China Sudah Gak 'Macho', Ekonominya ke Depan Bakal Loyo?

Jakarta, CNBC Indonesia - China adalah negara pertama yang merasakan hantaman pandemi virus corona (Coronavirus Disease-2019/Covid-19) karena virus itu memang awalnya menyebar di sana. China juga menjadi negara yang paling awal pulih dari dampak pandemi, setidaknya dari sisi ekonomi.
Saat negara-negara lain terjerumus ke 'jurang' resesi, China tidak mengalami. Produk Domestik Bruto (PDB) China memang tumbuh negatif pada kuartal I-2020, tetapi setelah itu selalu positif.
Namun setahun kemudian, memasuki paruh kedua 2021, ekonomi China mulai kehabisan 'bensin'. Sejumlah indikator menunjukkan perlambatan ekonomi adalah risiko yang nyata bagi perekonomian Negeri Tirai Bambu.
China akan mengumumkan data pertumbuhan ekonomi kuartal II-2021 pada Kamis lusa. Konsensus pasar yang dihimpun Reuters memperkirakan Produk Domestik Bruto (PDB) Negeri Panda tumbuh 8,1%. Melambat dibandingkan kuartal sebelumnya yakni 18,3%.
Perlambatan ini disebabkan oleh permintaan yang mulai berkurang. Ini tercermin dari data inflasi.
Pada Juni 2021, laju inflasi tercatat 1,1% dibandingkan periode yang sama tahun sebelumnya (year-on-year/yoy). Melambat dibandingkan Mei 2021 yang sebesar 1,3% yoy.
Inflasi di tingkat produsen pun melambat. Pada Juni 2021, inflasi di level produsen adalah 8,8% yoy, bulan sebelumnya masih 9% yoy.
Perlambatan permintaan juga terkonfirmasi dari data impor. Pada Juni 2021, impor China memang masih tumbuh 36,7% yoy. Namun melambat signifikan dibandingkan bulan sebelumnya yang meroket 51,1%.

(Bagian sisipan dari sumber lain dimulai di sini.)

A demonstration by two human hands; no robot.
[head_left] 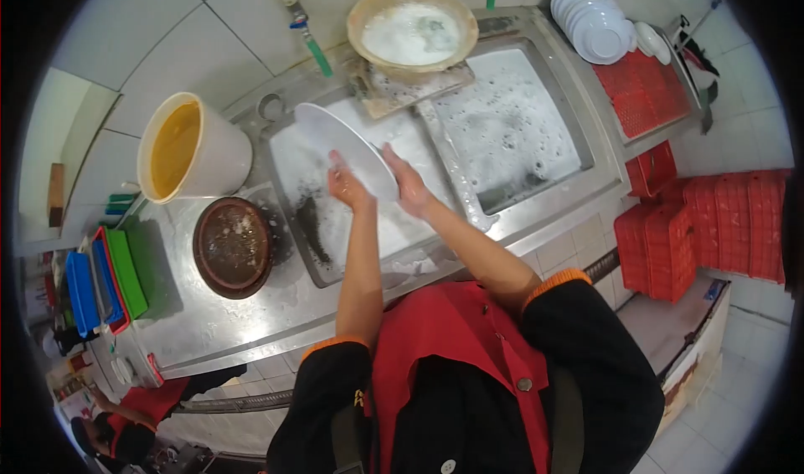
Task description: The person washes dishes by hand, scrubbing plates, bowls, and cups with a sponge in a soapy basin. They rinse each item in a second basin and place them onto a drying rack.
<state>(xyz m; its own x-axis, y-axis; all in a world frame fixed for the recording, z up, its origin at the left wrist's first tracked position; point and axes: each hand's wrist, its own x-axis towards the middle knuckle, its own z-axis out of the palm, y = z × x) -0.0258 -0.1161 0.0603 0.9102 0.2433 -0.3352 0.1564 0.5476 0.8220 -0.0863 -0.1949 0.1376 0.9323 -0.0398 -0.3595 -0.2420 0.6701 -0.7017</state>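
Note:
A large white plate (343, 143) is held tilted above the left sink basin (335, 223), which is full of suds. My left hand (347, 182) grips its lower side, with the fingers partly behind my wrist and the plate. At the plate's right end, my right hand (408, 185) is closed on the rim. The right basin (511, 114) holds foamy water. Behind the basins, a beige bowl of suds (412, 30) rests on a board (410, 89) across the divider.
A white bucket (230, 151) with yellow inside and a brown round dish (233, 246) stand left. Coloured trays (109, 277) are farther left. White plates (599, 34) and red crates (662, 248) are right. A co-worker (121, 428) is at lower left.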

Menghadapi situasi ini, bank sentral China (PBoC) memutuskan untuk menurunkan Giro Wajib Minimum (GWM) perbankan sebesar 50 basis poin (bps). Kebijakan ini mampu menambah likuiditas perbankan sebesar CNY 1 triliun (Rp 2.236,89 triliun) yang bisa digunakan untuk menyalurkan kredit.
"Peningkatan permintaan sudah mencapai puncaknya, dan pertumbuhan ekonomi China akan mulai melambat pada paruh kedua 2021. Upaya ini (penurunan GWM) adalah untuk meredakan tekanan terhadap perekonomian," kata Elwin de Groot, Head of Macro Strategy Rabobank, seperti dikutip dari Reuters.

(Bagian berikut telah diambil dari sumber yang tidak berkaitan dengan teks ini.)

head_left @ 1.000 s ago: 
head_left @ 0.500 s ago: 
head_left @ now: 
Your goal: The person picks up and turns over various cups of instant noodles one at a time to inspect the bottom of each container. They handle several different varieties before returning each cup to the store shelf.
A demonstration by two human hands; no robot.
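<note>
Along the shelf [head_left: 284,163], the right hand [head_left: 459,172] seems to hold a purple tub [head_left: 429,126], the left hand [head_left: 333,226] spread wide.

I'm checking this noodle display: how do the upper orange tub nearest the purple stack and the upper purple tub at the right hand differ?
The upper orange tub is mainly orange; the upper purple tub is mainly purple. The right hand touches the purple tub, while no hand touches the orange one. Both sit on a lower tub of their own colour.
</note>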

Bagi Indonesia, perlambatan ekonomi China bisa sangat terasa. China adalah negara mitra utama perdagangan Indonesia.
Pada Januari-Mei 2021, nilai ekspor non-migas Indonesia ke China mencapai US$ 17,12 miliar, melonjak 64,62% yoy. Nilai ekspor non-migas ke China berkontribusi 21,55% dari total ekspor non-migas.
Jika permintaan China melambat, maka ekspor Indonesia bisa merasakan dampak yang signifikan. Maklum, porsi China terhadap ekspor Indonesia lebih dari seperlima.
Di sisi investasi, China juga punya kontribusi yang tidak kecil. Sepanjang 2020, Kementerian Investasi/Badan Koordinasi Penanaman Modal mencatat investasi China di Indonesia bernilai US$ 4,84 miliar di 3.027 proyek. Hanya kalah dari Singapura di peringkat pertama dengan investasi US$ 9,78 miliar di 15.088 proyek.